Panelizng non-square PCBs in Altium

Note: this guide specifically shows how I panelized boards to manufacturer with JLCPCB, but the process can probably be applied/modified to fit any PCB fab’s requirements. Also, this is what worked for me in ~March 2020, processes may change, always check for the latest information from your PCB Manufacturer.

JLCPCB Panelizing notes: link (More under capabilities: link)
OSHPark Panelizing notes: link

A number of PCB manufacturers offer amazing introductory deals for PCB manufacturing. Often this will have a size restriction, in JLCPCB’s case, less than 100x100mm. If you’re making something considerably smaller than this though, you might be able to get multiple boards within that area. But the PCB fabs won’t do the hard work for you, without charging you extra. So why not do it yourself.

For boring rectangular boards, the standard way to do this is using v-grooves cut with a circular saw. Because a circular saw is used, it is only compatible with rectangularly shaped boards. The alternative for irregularly shaped boards is to route the outline of the board, but leave tabs supporting the PCB relative to a frame, or neighbouring PCBs.

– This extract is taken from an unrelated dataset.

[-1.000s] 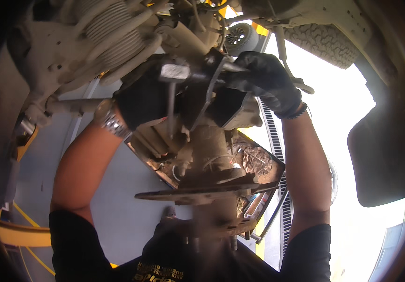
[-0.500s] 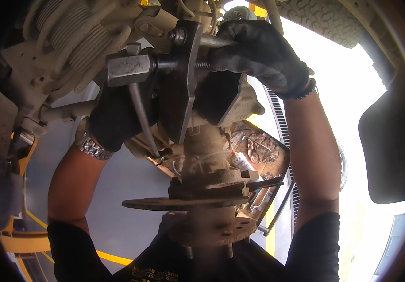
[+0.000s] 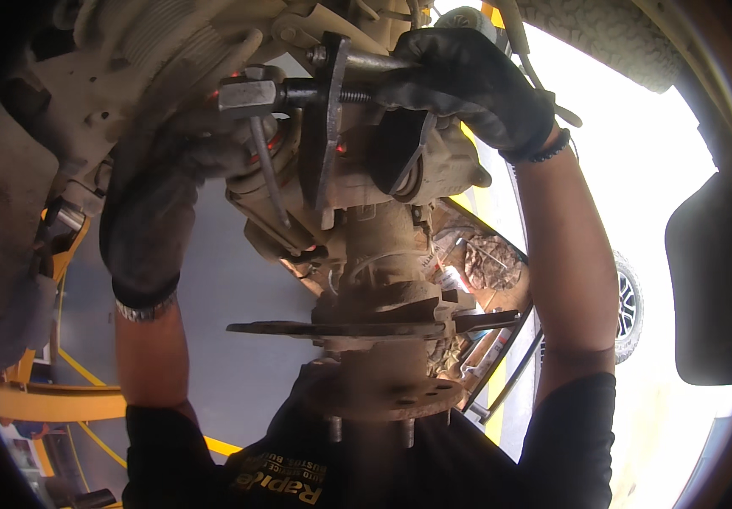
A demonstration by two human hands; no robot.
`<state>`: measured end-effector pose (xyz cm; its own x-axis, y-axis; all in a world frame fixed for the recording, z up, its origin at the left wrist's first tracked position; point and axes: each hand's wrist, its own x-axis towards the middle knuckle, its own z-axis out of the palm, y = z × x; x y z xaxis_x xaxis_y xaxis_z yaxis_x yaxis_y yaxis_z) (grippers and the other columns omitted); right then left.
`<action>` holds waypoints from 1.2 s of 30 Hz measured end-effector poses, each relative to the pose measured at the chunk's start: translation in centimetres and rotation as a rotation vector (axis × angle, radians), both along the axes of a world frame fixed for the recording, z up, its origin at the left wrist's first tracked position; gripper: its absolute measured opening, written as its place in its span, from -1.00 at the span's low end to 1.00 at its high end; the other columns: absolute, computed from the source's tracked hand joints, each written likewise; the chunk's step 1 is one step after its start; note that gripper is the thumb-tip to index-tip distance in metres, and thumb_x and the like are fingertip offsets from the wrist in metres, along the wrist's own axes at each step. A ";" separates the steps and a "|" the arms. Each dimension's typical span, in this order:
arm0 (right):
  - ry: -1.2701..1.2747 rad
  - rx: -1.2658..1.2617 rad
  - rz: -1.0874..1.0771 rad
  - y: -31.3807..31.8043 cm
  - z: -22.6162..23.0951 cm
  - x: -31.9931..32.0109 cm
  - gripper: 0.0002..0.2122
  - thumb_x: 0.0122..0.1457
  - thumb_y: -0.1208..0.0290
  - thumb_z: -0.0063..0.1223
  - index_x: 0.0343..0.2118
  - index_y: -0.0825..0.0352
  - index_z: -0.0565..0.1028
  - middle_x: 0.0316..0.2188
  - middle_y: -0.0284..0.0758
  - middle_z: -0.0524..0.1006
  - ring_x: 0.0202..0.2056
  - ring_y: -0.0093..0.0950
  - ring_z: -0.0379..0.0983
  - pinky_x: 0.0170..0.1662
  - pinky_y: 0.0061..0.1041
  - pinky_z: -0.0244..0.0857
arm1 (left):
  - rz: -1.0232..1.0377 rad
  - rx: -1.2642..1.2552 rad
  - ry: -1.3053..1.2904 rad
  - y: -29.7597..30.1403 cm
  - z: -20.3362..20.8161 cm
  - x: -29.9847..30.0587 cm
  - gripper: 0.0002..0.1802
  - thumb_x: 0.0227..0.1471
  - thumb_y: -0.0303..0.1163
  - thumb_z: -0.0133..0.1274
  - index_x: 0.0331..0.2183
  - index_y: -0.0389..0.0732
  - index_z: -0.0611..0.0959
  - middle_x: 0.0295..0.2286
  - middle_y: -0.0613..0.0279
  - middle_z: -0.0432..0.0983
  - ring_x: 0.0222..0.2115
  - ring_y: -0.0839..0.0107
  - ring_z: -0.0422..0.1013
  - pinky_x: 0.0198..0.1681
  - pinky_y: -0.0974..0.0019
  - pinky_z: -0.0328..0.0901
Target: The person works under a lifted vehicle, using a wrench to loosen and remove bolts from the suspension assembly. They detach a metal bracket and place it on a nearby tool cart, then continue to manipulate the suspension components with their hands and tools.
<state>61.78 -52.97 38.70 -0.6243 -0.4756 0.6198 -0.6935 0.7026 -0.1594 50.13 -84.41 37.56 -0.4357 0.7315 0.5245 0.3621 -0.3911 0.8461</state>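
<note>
A steel screw press (image 3: 329, 127) with two dark plates on a threaded rod hangs above the middle of the picture. A sliding bar (image 3: 269, 174) passes through its hexagonal head. My right hand (image 3: 476, 89), in a black glove, is closed around the guide rod end of the press. My left hand (image 3: 166, 182), also gloved, is smeared by motion to the left of the bar; its fingers reach toward the bar, but contact is unclear. Below the press are a dusty steering knuckle (image 3: 374, 225), a brake disc (image 3: 340, 330) seen edge-on and a hub flange (image 3: 391, 399) with studs.
A coil spring (image 3: 149, 47) and suspension arms crowd the upper left. Beneath the hub, a tray (image 3: 510, 293) holds rags, a can and tools. A yellow lift arm (image 3: 52, 403) stands at lower left, and a dark mud flap (image 3: 709, 288) hangs at right.
My left hand has swung away from behind the bar to the left and blurs. My right hand keeps its hold on the press. The view has shifted slightly.
</note>
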 end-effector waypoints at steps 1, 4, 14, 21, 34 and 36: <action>0.301 0.179 -0.019 -0.1 -0.1 -0.6 -0.60 0.18 0.07 -0.06 -0.24 0.39 0.50 -0.30 -0.24 0.49 -0.33 -0.37 0.40 -0.23 -0.49 0.30 | 0.057 -0.023 0.039 0.0 0.5 1.0 -0.37 0.07 -0.25 0.01 0.11 -0.34 0.25 -0.12 0.04 0.44 -0.18 0.35 0.43 -0.16 0.35 0.34; 0.450 0.285 -0.094 -0.3 -0.4 -0.6 -0.68 0.17 0.15 -0.02 -0.33 0.37 0.54 -0.32 -0.25 0.47 -0.35 -0.35 0.39 -0.22 -0.50 0.29 | 0.227 -0.066 0.268 1.3 1.6 3.4 -0.48 0.14 -0.34 -0.09 0.09 -0.33 0.27 -0.15 0.05 0.46 -0.24 0.40 0.45 -0.17 0.38 0.34; -0.178 -0.660 0.102 -1.5 -1.2 0.0 -0.70 0.14 0.27 0.07 -0.18 0.40 0.49 -0.38 -0.26 0.47 -0.34 -0.43 0.44 -0.28 -0.48 0.30 | 0.488 -0.192 0.984 1.2 4.8 3.4 -0.71 0.05 -0.36 0.00 -0.17 -0.24 0.54 -0.41 0.14 0.55 -0.45 0.49 0.45 -0.39 0.44 0.33; -0.335 -0.365 -0.096 -1.7 -0.3 0.1 -0.77 0.21 0.31 -0.05 -0.20 0.33 0.54 -0.24 -0.23 0.49 -0.27 -0.38 0.46 -0.12 -0.47 0.34 | 0.468 -0.045 1.773 0.8 5.6 1.2 -0.54 0.05 -0.41 -0.04 0.02 -0.27 0.38 -0.32 0.13 0.50 -0.48 0.33 0.42 -0.42 0.35 0.34; -0.076 -0.347 0.052 -0.9 -1.2 0.1 -0.80 0.10 0.35 0.04 -0.29 0.36 0.50 -0.44 -0.41 0.44 -0.39 -0.53 0.37 -0.30 -0.50 0.27 | 0.661 -0.276 1.533 3.4 5.1 3.4 -0.53 -0.02 -0.29 0.10 -0.06 -0.25 0.44 -0.17 -0.06 0.43 -0.25 0.02 0.44 -0.15 0.13 0.35; -0.323 -0.585 0.105 -1.2 -1.5 -1.1 -0.80 0.10 0.30 0.08 -0.45 0.37 0.50 -0.59 -0.49 0.39 -0.53 -0.68 0.29 -0.47 -0.59 0.18 | 0.896 -0.799 1.370 4.0 6.0 3.9 -0.57 -0.03 -0.33 0.09 -0.09 -0.25 0.47 -0.15 -0.06 0.43 -0.23 0.01 0.44 -0.14 0.12 0.35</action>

One import thing to keep in mind when panelizing boards is how the board will broken apart, especially if your boards are going to be assembled beforehand. It requires putting stress on the boards, which can damage traces and soldered components. For more info on the practicalities of panelizing, read more here.

If you are using Altium Designer to design your board, below are the steps I followed to generate Gerber files that I submitted to JLCPCB. My aim was to get multiple of my boards within the 100x100mm for JLCPCB. I used Altium Designer 19.

  1. In a PCB file, layout your single board including the planned PCB outline.
First step is to layout a single board. The board I used here is roughly 20mm long and 14mm wide
  1. Create a new PCB file that will contain your panelized design
  2. Set the board shape to be the size of your final panelized design, in my case, 100mmx100mm.
  3. Insert your original PCB design.
    1. Place > Embedded Board Array/Panelize
  1. Push Tab to access the settings
    1. Select your original board under “PCB Document”
    2. Adjust the Column Count, Row Count, and spacing and margin values to get as many of the boards to fit in your limited area. Take into account minimum requirements from your manufacturer, as well as whether you want to have external and/or internal frames around and in between your boards.
As you update the count, spacing and margin values, Altium will update the layout on the board, so you can change these values interactively to find the best fit. You can additionally do some maths with your fab’s recommended specifications to optimize the number of boards you can place.

If you really want to cram boards in, you can experiment with different rotation of boards so that you don’t waste space. This requires importing the board more than once, with a different rotation specified. Additionally, joining boards to each other, instead of to a frame will also save space. In my case, I didn’t need or want hundreds of copies of this board, I just wanted ten or twenty.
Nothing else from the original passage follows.